Research confirms the benefits, including greater nutrient absorption, reduced oxidative stress markers, and improved hydration balance in horses under competition conditions. For trainers and owners, that means calmer, healthier horses with fewer disease-related setbacks.
A preventive approach
Across dairy parlours, pig houses, poultry houses, aquaculture ponds and equine stables, one theme holds true: prevention beats treatment. Disease management is no longer just a veterinary matter; it is a feed strategy.

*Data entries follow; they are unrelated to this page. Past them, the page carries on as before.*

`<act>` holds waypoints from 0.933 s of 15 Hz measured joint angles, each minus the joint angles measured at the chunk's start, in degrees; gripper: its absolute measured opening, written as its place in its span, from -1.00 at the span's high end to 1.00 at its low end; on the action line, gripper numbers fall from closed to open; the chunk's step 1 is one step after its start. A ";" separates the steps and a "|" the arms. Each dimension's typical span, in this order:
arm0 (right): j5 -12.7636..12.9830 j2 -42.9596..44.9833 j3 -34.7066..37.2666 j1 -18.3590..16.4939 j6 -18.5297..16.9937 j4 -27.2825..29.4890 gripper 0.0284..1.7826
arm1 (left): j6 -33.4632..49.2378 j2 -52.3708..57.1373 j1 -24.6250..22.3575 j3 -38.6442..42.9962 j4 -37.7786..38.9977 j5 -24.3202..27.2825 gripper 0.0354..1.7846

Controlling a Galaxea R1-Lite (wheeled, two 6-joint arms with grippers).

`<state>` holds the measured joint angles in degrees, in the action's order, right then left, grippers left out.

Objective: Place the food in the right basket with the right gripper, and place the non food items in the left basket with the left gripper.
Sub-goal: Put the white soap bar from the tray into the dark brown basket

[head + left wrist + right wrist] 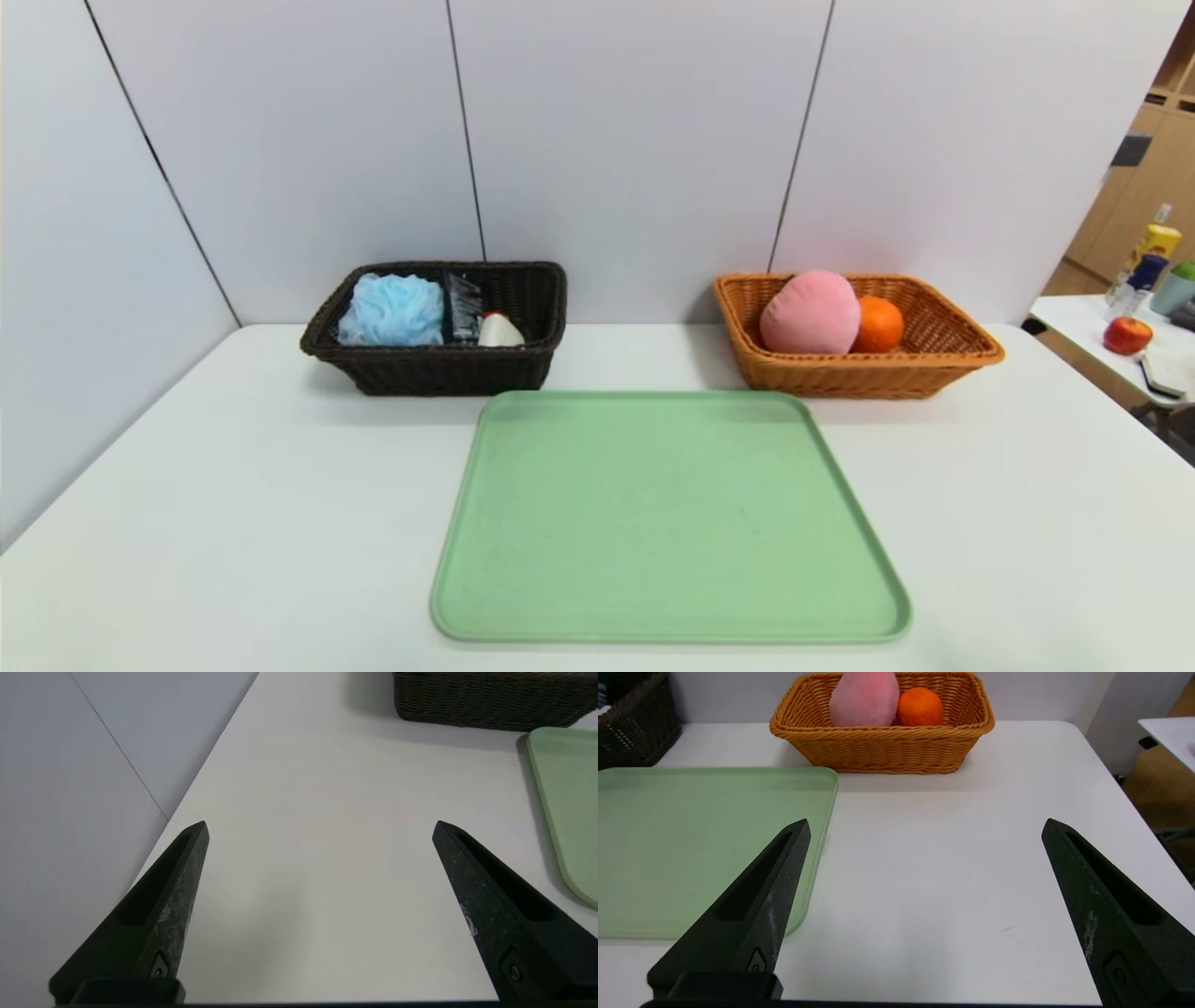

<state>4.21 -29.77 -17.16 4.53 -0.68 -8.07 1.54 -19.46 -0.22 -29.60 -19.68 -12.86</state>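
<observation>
Left gripper (320,826): jaws spread wide, nothing between them, poised over bare white table (303,858). The left basket (486,704) lies well ahead of its tips; the green tray's (565,802) edge sits off beside one jaw.

Left basket contents, head view: light-blue bath puff (392,311), dark tube (464,306) just beside it, white soap bar (500,330) next along. A trace of red shows at the soap's top — whether that is the small ball cannot be told.

Tray, centre: bare.

Right basket (934,369) holds the pink plush peach (809,313) and the orange fruit (878,324), touching one another.

Right gripper (924,826): jaws likewise spread, holding nothing, over bare table; tray corner close by one jaw, right basket well ahead.

Assessment: sorting appears complete; both arms stand withdrawn.

Handling, should any item need reseating: puff and peach are likely light and soft — pinch deep into the bulk. Soap and fruit look smooth and rounded, likely to slip; grip across the widest part. Take the tube across its body.
</observation>
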 joint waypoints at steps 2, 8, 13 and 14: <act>0.17 6.57 2.91 -0.21 1.04 -0.35 -0.92 | -3.51 6.51 -0.33 3.43 0.41 3.85 -0.89; -3.63 20.32 8.55 -4.63 4.89 -0.83 -0.92 | -9.33 17.94 -0.49 9.90 2.23 10.33 -0.89; -9.13 28.39 15.80 -4.64 16.06 -8.46 -0.92 | -12.40 19.50 -0.46 20.63 21.13 10.30 -0.89; -9.37 28.92 16.48 -4.63 16.38 -8.55 -0.92 | -13.99 19.57 -0.44 24.67 26.92 10.41 -0.89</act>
<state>-5.17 -0.85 -0.68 -0.10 15.70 -16.62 -12.46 0.11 -0.66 -4.92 7.24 -2.45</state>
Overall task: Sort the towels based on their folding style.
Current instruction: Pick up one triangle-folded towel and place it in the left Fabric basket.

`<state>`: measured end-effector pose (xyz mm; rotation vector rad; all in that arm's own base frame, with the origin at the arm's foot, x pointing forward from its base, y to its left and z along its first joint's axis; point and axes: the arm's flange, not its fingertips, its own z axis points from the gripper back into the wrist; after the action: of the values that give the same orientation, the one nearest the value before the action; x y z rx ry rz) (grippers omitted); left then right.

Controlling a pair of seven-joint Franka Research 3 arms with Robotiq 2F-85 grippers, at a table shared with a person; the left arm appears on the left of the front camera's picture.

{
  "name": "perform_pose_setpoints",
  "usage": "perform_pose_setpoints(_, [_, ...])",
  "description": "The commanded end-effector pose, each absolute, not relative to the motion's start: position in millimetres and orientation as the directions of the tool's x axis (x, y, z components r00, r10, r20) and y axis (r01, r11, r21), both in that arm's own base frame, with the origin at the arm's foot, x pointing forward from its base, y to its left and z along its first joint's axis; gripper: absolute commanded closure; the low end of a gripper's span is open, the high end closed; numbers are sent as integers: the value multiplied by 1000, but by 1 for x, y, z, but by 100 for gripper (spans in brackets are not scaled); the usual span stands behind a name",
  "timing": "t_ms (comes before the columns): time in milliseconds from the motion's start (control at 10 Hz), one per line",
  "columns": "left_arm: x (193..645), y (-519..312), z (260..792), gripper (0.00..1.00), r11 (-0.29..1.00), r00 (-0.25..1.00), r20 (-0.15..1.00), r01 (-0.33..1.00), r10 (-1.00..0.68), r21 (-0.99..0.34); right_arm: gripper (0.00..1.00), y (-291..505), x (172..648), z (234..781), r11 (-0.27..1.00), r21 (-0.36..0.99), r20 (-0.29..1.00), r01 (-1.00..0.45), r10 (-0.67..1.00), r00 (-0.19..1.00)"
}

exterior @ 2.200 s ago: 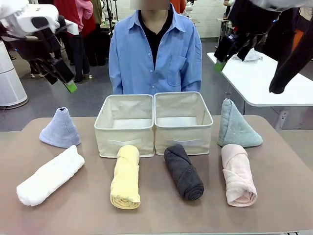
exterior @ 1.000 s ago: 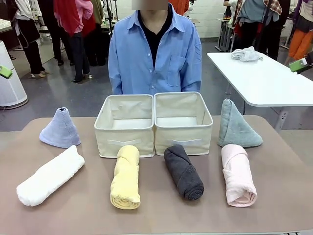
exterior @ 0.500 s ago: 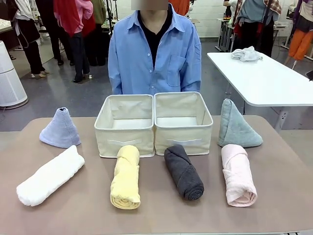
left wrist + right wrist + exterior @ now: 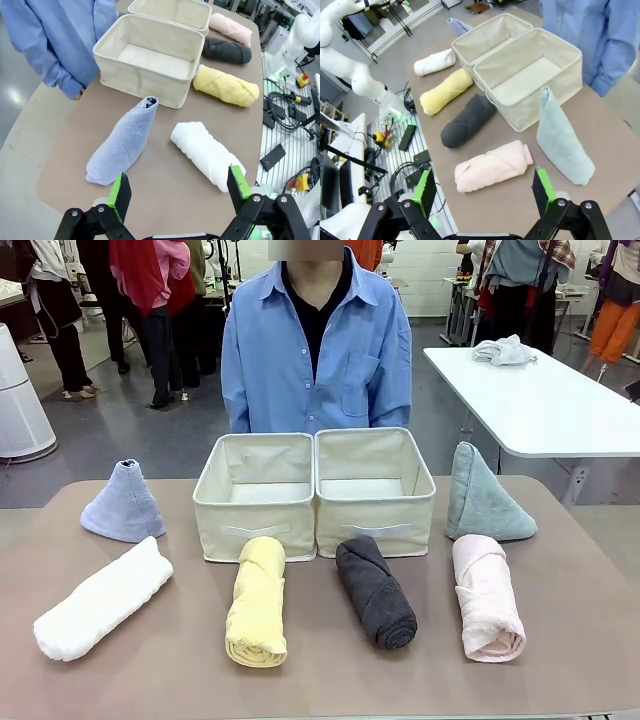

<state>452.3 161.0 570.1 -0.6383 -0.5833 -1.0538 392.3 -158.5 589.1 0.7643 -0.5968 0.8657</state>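
Note:
On the brown table lie several rolled towels: white (image 4: 102, 598), pale yellow (image 4: 258, 601), dark grey (image 4: 375, 590) and pink (image 4: 485, 596). A lavender-blue cone towel (image 4: 124, 502) stands at the back left, a grey-green cone towel (image 4: 483, 496) at the back right. My left gripper (image 4: 176, 195) hangs open high above the lavender-blue cone (image 4: 122, 142) and the white roll (image 4: 206, 154). My right gripper (image 4: 483, 190) hangs open high above the pink roll (image 4: 492, 165) and the grey-green cone (image 4: 562, 138). Nothing sits between either pair of fingers.
Two beige fabric boxes (image 4: 256, 494) (image 4: 372, 488) stand side by side mid-table, both empty. A person in a blue shirt (image 4: 318, 345) stands behind them at the far edge. A white table (image 4: 540, 400) with a cloth heap (image 4: 503, 350) is at the back right.
Both arms have risen out of the front view: the green fingertips at the left and right edges a second ago are gone. The towels and boxes have not moved.

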Motion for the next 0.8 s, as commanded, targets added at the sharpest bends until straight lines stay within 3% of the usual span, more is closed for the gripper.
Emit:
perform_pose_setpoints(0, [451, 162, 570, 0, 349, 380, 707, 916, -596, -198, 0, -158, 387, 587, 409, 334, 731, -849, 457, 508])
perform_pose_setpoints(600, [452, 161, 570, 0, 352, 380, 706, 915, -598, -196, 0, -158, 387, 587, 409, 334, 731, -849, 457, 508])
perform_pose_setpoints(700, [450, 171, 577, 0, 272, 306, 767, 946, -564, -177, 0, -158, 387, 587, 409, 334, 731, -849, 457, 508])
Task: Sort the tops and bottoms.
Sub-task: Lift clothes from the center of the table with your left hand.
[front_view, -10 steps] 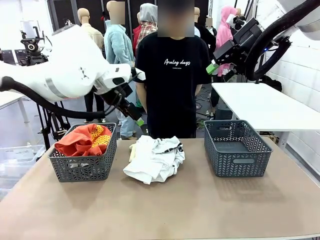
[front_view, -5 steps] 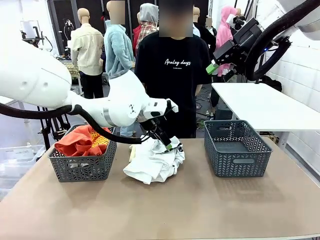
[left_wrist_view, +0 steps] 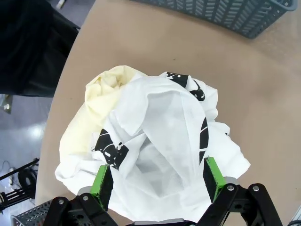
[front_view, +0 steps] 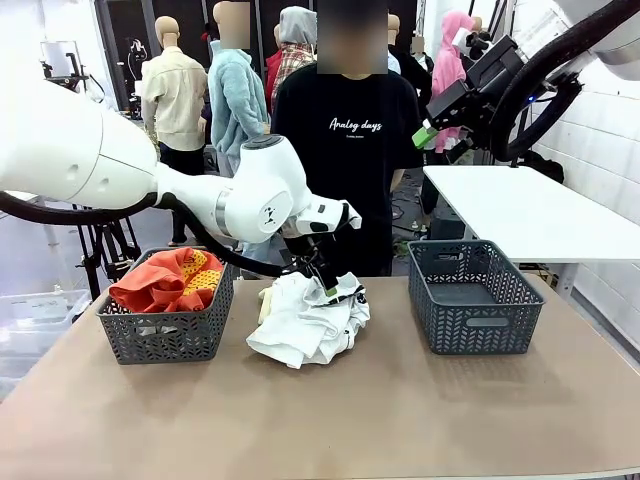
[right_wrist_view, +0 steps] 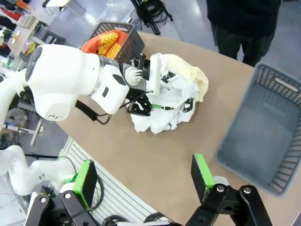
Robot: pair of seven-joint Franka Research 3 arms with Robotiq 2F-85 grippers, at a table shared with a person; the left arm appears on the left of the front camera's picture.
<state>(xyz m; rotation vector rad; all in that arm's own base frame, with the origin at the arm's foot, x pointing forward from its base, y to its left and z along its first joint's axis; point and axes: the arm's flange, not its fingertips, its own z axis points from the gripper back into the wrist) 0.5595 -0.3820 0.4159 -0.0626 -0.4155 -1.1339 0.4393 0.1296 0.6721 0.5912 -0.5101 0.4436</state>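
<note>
A crumpled white T-shirt [front_view: 308,322] with black lettering lies at the table's middle on top of a pale yellow garment [front_view: 265,301]; I cannot tell whether the yellow one is a top or a bottom. My left gripper [front_view: 322,282] stands open at the back of the pile. In the left wrist view its green pads [left_wrist_view: 102,181] straddle a fold of the white T-shirt [left_wrist_view: 160,136], with the yellow garment [left_wrist_view: 101,101] behind. A red-orange T-shirt [front_view: 165,278] fills the left basket [front_view: 165,335]. My right gripper [front_view: 428,135] hangs open, high at the right.
An empty grey basket [front_view: 474,296] stands at the table's right, also seen in the right wrist view as the basket [right_wrist_view: 268,127]. A person in a black T-shirt [front_view: 345,150] stands at the far edge. A white side table [front_view: 520,205] sits behind the right basket.
My left arm has swung from above the left basket across to the middle and come down onto the white T-shirt pile. The right arm has not moved.
</note>
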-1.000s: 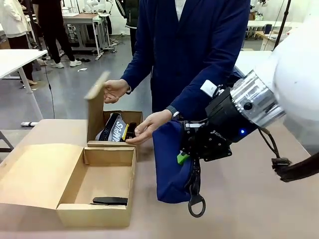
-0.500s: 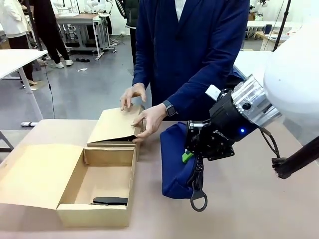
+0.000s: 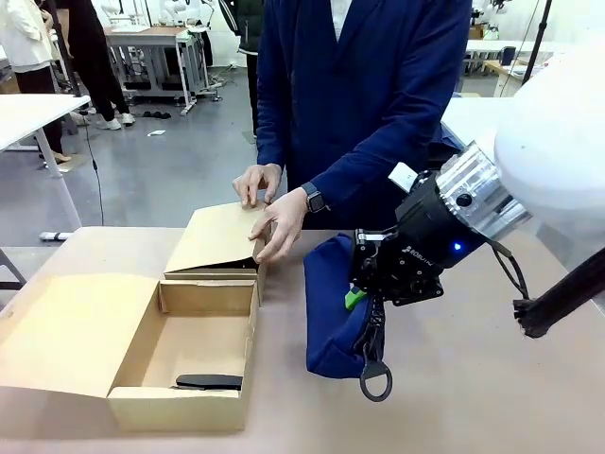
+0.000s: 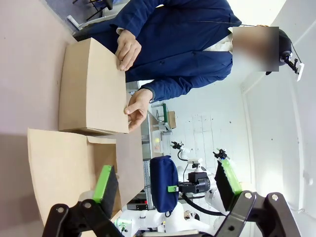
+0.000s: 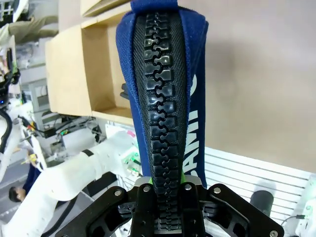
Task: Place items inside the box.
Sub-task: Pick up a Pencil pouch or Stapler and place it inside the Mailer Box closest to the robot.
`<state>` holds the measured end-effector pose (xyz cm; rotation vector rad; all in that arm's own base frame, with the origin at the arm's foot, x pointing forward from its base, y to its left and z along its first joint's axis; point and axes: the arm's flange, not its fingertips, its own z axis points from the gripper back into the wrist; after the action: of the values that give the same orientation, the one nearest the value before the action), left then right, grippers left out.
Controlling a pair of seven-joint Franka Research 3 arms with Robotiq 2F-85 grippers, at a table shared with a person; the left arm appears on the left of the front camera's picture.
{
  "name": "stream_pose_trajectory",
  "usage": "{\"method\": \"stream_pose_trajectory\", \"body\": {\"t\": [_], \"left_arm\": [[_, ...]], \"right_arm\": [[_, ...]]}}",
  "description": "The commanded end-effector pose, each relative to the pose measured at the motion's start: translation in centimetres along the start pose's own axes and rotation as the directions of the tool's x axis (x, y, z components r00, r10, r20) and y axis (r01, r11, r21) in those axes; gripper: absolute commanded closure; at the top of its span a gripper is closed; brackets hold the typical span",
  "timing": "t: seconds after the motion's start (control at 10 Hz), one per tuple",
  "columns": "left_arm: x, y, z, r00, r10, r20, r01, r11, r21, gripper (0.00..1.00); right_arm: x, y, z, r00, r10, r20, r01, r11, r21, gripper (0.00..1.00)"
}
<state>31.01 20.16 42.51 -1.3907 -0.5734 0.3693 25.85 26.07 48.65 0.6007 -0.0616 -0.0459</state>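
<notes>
My right gripper [image 3: 367, 287] is shut on a long navy zip pouch [image 3: 331, 312], holding it a little above the table, to the right of the open cardboard box [image 3: 203, 409]. The pouch's ring pull [image 3: 374, 383] dangles below it. In the right wrist view the pouch's black zip [image 5: 160, 98] runs up from my shut gripper [image 5: 165, 192], with the open box [image 5: 74, 69] beyond it. A small black stapler [image 3: 208, 381] lies on the box's floor. My left gripper [image 4: 165, 174] is open and holds nothing; its green pads [image 4: 105, 181] stand wide apart.
A second cardboard box [image 3: 222, 238] stands just behind the open one, and a person in a navy coat holds its lid down with both hands [image 3: 284, 218]. The open box's lid flap [image 3: 66, 331] lies flat to the left. Bare table extends right of the pouch.
The person swung the far box's upright lid down and now presses it shut. My right gripper shifted the pouch slightly up and to the right.
</notes>
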Motion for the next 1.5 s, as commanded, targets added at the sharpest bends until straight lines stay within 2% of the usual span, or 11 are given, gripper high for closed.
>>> {"method": "stream_pose_trajectory", "body": {"t": [0.0,1.0,1.2,1.4], "left_arm": [[-0.2,-0.1,0.0,1.0,-0.018,0.006,0.018,1.0,-0.02,0.0],[-0.2,-0.1,0.0,1.0,-0.018,0.006,0.018,1.0,-0.02,0.0],[-0.2,-0.1,0.0,1.0,-0.018,0.006,0.018,1.0,-0.02,0.0],[-0.2,-0.1,0.0,1.0,-0.018,0.006,0.018,1.0,-0.02,0.0]], "right_arm": [[0.4,0.8,0.0,1.0,-0.022,-0.014,0.022,1.0,0.009,0.92],[0.8,1.6,-0.9,0.999,-0.025,-0.044,0.024,1.0,-0.016,0.92],[1.7,4.2,-2.6,0.997,0.003,-0.083,-0.004,1.0,-0.02,0.92],[3.1,8.7,-5.3,0.995,-0.059,-0.079,0.063,0.997,0.046,0.92]]}}
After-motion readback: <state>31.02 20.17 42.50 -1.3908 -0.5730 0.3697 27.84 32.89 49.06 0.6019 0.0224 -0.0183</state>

By stabilising sensitive nutrients and ensuring precision delivery, microencapsulation gives producers a built-in layer of defence against disease. The benefits ripple outward: healthier animals, lower feed costs, fewer losses and less dependence on medicated feed. It’s a technology that protects profitability while answering the call for sustainable, responsible production.
Conclusion
The shift from medicated to microencapsulated feed is already underway. Technology is transforming how producers think about resilience — moving the conversation from treatment to prevention, from antibiotics to nutrition. Companies such as Maxx Performance have demonstrated its value across species.
Whether you are raising dairy cows or shrimp, piglets or broilers, racehorses or layers, one principle applies: healthier animals mean more substantial returns. And healthier animals start with smarter feed.